Some Australian investors, including Perpetual Limited, reportedly passed on the offering for just this reason. Coincidentally or not, Woolworths now plans to shed all three of those businesses.
On the other hand, Australian standards outstrip those of the Chinese market. There, “green bonds” have been issued to fund reductions in emissions at coal-fired power stations – a use that rigorous certifiers such as CBI wouldn’t allow.
The dominance of buildings
Another challenge is that green bond money is often spent on what looks like mainstream uses, where green standards are advancing without green bonds help. Woolworths, for instance, said it might spend some of its green bond on “development of low-carbon supermarkets” – new supermarkets whose emissions are relatively low and decline over time. However, since lowering supermarkets’ energy use can raise the owner’s profits substantially, supermarket groups in many regions have already begun reducing their energy intensity.
Moody’s Investors Service reported last December that renewable energy – probably the sort of investment most people think of green bonds as funding – claimed 17 per cent of green bond financing. Clean transport took 15 per cent. Yet 52 per cent of the green bond finance assessed by Moody’s ended up being spent on buildings, whether on new buildings or on improving efficiency in existing ones.

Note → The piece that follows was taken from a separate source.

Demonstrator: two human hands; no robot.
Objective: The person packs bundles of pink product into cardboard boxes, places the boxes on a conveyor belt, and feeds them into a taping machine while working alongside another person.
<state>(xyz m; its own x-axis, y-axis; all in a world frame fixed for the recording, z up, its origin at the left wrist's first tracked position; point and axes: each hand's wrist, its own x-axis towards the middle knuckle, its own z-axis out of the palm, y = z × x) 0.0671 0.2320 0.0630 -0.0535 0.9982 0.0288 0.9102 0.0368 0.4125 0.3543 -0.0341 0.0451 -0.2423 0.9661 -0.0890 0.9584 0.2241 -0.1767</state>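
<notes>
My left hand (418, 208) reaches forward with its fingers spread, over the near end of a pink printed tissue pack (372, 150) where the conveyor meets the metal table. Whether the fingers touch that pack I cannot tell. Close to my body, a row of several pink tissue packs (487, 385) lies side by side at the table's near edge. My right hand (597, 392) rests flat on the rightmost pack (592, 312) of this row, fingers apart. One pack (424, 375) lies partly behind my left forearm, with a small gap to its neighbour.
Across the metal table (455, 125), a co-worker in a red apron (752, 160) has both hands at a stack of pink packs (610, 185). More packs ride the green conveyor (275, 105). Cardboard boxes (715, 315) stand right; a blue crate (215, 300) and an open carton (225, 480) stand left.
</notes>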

Arguably, this is genuinely pointing the money at the real problem. According to ABN AMRO, real estate in the Netherlands is responsible for 40 per cent of its carbon emissions. Yet the dominance of building projects in green bonds is also, as Mathews puts it, “a function of the ease of being able to find those assets”.
The crunch question for green bonds
There’s no doubt some of those involved in the field believe they’re making a difference. Mathews, for instance, is “really excited by what green bonds have achieved and what they can continue to achieve”.
The ultimate question for green bonds remains: have they enabled anything that wouldn’t have happened without them?
Are they an answer to the “additionality” question? It’s certainly hard even for market veterans to find anything. Herd says green bonds have played “a really important part” in pushing companies and governments to begin looking for projects to invest in, and getting capital deployed quickly into green assets. Yet, pointing to a particular asset that owes its existence to green bonds is “challenging”.
“Would a green asset have not gone ahead without a green bond?” Herd asks. “That’s still an interesting question. I’m not sure.”